▶ Exercise directions: Taking the data below line by line, count those that include the word "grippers" and report the number alone.
======== Input data ========
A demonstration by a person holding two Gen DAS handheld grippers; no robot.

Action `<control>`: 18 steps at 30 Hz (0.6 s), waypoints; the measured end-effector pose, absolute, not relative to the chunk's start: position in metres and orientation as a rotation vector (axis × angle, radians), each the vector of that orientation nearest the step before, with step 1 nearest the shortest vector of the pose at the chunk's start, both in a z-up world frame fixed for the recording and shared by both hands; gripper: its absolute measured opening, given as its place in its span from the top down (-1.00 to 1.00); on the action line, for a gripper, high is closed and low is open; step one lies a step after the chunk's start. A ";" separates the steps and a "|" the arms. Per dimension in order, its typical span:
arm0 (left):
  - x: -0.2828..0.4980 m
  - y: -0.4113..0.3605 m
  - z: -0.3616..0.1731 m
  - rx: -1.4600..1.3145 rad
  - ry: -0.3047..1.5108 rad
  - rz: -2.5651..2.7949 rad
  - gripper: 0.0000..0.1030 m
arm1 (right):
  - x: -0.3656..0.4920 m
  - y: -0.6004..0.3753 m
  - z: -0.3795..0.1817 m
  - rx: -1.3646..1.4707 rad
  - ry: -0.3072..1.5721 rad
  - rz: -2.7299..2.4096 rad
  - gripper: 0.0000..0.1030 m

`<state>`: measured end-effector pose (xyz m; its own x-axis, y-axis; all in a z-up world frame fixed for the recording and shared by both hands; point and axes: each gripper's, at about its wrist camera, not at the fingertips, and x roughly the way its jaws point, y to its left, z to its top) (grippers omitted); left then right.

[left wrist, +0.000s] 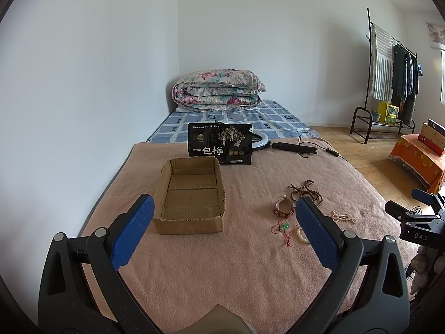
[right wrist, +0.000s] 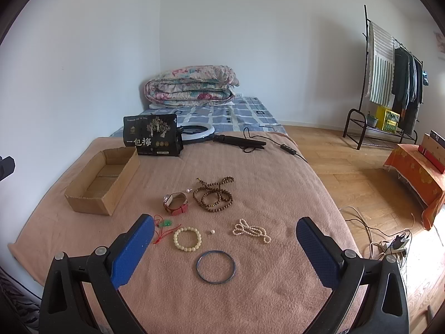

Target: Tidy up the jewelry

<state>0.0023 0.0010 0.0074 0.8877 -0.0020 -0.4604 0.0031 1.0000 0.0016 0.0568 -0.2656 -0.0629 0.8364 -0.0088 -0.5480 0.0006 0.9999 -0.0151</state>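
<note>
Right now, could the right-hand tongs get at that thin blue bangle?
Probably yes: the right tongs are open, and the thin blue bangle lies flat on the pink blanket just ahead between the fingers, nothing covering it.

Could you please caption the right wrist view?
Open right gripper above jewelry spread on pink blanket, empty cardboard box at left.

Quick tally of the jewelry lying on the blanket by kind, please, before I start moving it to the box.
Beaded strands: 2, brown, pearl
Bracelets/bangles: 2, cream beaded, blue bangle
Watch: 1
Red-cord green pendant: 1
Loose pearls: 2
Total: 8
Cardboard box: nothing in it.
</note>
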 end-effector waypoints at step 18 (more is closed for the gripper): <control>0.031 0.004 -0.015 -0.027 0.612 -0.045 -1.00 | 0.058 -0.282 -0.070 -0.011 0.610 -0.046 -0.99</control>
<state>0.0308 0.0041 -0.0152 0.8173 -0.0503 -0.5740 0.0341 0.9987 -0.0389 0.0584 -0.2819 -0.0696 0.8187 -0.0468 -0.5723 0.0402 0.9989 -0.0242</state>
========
▶ Response below: 2